Using the listing below, give again exactly the lines from the line with "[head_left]" to the line with "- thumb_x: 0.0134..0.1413", inclusive, without the pictures.

INPUT MATERIAL START

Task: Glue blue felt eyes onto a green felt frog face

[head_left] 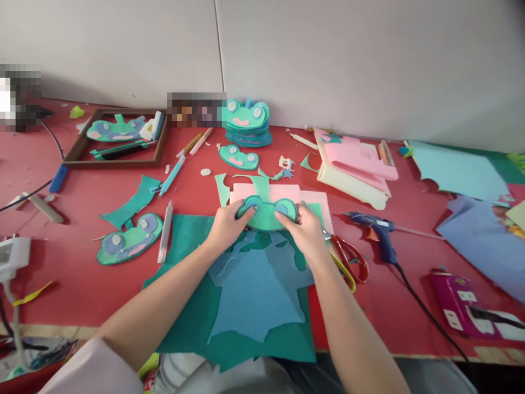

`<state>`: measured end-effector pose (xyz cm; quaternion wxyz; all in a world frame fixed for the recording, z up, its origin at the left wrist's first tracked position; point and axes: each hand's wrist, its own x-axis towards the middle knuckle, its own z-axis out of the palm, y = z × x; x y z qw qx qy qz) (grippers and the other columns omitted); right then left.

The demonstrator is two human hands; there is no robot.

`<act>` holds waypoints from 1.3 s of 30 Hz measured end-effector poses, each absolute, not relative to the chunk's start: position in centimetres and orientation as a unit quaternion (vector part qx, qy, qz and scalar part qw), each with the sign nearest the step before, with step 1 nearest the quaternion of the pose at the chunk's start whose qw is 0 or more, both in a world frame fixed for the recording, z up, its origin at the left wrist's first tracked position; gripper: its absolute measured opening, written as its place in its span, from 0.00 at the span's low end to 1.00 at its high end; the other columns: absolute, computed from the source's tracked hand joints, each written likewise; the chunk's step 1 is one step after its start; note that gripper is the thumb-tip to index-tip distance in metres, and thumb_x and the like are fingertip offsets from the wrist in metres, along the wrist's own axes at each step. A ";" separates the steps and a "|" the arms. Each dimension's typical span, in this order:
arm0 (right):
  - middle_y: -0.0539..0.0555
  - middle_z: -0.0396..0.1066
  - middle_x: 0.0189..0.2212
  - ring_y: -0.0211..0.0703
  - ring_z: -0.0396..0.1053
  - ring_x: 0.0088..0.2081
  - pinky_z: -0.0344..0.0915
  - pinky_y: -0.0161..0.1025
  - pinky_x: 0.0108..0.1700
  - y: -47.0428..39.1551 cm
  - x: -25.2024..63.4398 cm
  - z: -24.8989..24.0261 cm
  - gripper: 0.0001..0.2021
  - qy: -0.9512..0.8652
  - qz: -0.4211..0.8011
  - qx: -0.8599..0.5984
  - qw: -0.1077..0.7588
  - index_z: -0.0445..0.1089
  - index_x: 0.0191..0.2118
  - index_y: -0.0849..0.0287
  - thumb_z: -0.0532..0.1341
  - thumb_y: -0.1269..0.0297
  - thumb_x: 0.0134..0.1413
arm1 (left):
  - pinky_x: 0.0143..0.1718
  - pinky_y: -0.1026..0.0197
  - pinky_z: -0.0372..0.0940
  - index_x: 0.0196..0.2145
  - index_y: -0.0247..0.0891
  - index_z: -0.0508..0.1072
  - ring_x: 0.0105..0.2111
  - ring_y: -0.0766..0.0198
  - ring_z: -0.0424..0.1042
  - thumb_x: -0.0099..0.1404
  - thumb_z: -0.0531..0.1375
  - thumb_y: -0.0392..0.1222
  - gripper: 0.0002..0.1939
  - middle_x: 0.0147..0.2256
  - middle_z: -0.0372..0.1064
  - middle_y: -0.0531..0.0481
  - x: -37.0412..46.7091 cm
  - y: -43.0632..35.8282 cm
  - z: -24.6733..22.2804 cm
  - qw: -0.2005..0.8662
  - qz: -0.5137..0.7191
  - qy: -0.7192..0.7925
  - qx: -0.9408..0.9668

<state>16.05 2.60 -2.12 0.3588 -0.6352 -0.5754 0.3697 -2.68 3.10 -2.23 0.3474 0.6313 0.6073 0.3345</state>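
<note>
Between my two hands I hold a green felt frog face [264,216] with two blue eye circles. My left hand [232,224] grips its left edge, the thumb pressed on the left eye. On the other side my right hand [305,224] pinches the right edge, thumb over the right eye. Below it lie a cut blue felt piece [260,290] and a dark green felt sheet [184,334], which hangs over the table's front edge. Pink felt [279,191] lies just behind the face. Red-and-yellow-handled scissors [348,260] rest by my right wrist, blades partly hidden.
Finished frog faces [246,121] are stacked by the wall, with another frog face [130,239] at left. A blue glue gun [375,230] lies right, its cord running to the front edge. A brown tray [115,163], folded felt [356,169] and a purple power strip [463,303] stand around.
</note>
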 end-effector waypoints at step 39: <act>0.48 0.65 0.25 0.40 0.69 0.26 0.72 0.38 0.25 3.1 15.8 -4.0 0.14 -0.495 0.516 -0.540 0.445 0.66 0.32 0.56 0.63 0.51 0.45 | 0.20 0.68 0.50 0.22 0.35 0.64 0.21 0.72 0.53 0.58 0.56 0.53 0.17 0.19 0.54 0.57 -3.0 3.5 -3.0 0.381 0.331 0.586 0.634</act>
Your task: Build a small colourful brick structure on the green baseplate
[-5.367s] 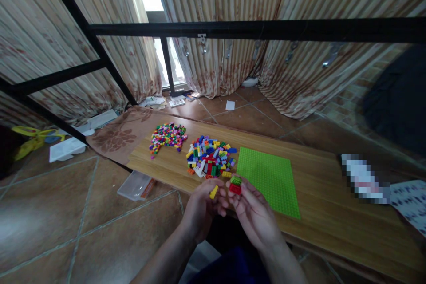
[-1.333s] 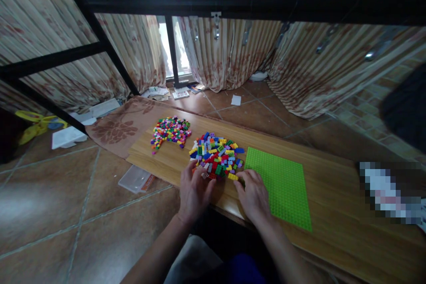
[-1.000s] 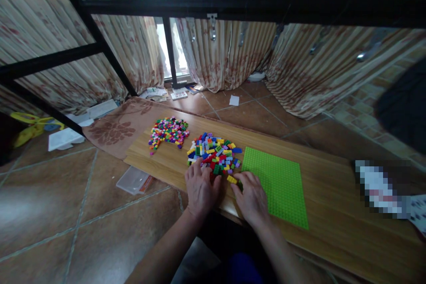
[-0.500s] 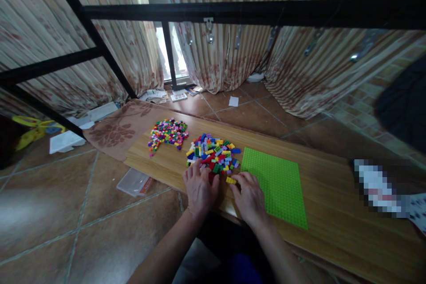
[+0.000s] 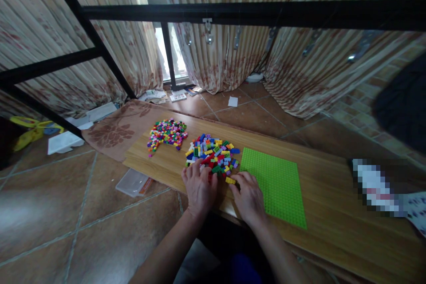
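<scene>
Toy building bricks [image 5: 218, 153] in many colours lie heaped on the wooden counter [image 5: 333, 191], just beyond both hands. Over the heap's near left edge, the left hand [image 5: 200, 186] is palm down with its fingers curled; whether they grip anything I cannot tell, as the back of the hand hides it. Thumb and forefinger of the right hand [image 5: 248, 194] pinch one end of a yellow brick [image 5: 230, 180] beside the heap. That hand overlaps, in view, the left side of a green studded baseplate [image 5: 279, 186]. Farther left sits a separate pile of smaller bricks [image 5: 169, 132].
</scene>
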`<state>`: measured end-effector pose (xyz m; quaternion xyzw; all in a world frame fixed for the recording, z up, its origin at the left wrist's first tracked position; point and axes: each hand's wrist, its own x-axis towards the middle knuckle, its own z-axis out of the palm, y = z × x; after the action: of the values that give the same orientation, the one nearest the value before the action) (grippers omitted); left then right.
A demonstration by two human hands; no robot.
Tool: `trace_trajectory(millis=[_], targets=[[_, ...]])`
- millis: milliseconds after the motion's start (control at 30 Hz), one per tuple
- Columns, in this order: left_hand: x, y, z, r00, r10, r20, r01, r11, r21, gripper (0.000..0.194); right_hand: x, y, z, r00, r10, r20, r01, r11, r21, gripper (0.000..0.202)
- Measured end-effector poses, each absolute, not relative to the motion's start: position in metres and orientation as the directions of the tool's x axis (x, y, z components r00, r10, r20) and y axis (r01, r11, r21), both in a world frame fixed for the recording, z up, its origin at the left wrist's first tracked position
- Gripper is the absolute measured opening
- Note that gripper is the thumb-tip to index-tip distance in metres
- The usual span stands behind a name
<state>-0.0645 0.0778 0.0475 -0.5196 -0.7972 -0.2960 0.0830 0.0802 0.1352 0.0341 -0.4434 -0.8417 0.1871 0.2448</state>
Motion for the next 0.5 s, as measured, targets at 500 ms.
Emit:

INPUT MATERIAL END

## TASK SOLUTION
[head_left] 

`<state>`: measured end-effector pose (xyz cm; quaternion wxyz; all in a world frame fixed for the recording, z up, its origin at the left wrist's first tracked position; point and axes: each hand's wrist, its own x-axis towards the middle knuckle, its own z-axis out of the palm, y = z × x; x y z qw qx qy qz) (grippers and the other columns omitted); right then left.

The demonstrator is two human hands; there is no robot.

`<act>` holds waypoints from 1.3 s of 30 Hz measured end-effector poses, each absolute, not relative to the chunk's start: position in centimetres and orientation as a unit quaternion (vector part qx, qy, qz and scalar part qw), each with the sign nearest the step before, with step 1 nearest the quaternion of the pose at the chunk's start whose qw is 0 or more, both in a world frame fixed for the recording, z up, its origin at the left wrist's first tracked position; gripper: its absolute measured opening, written as its place in its span, from 0.00 at the span's low end to 1.00 at its high end; the other columns: absolute, computed from the source's tracked hand joints, each written likewise; the chunk's step 1 is one step after its start; note that gripper is the thumb-tip to index-tip distance in metres, and thumb_x and the like are fingertip offsets from the wrist in metres, along the wrist's own axes at each step. A ";" separates the steps and a "|" the arms. Each dimension's typical span, in this order:
arm0 (right):
  - middle_y: -0.0539..0.0555
  - middle_z: -0.0396..0.1066
  - middle_x: 0.0189..0.2212
  - ring_y: -0.0211..0.0703
  - ring_z: -0.0396..0.1053
  - ring_x: 0.0088..0.2081
  - pinky_z: -0.0344..0.0915
  - pinky_y: -0.0161..0.1025
  - pinky_x: 0.0108..0.1700
  - y: -47.0428..39.1551 cm
  - x: -25.2024..63.4398 cm
  - z: -24.8989..24.0261 cm
  - gripper: 0.0001..0.2021
  - qy: -0.9512..0.8652
  - qz: -0.4211..0.8011
  - qx: -0.8599..0.5984
  - qw: -0.1077..0.7588
  - index_z: -0.0445..0.1089
  - index_x: 0.0191..0.2118
  - index_y: -0.0849..0.0287
  - thumb_z: -0.0532..0.1341
  - thumb_y: -0.1269..0.0297
  - thumb_x: 0.0134..0.1413

The response to the exercise has been completed.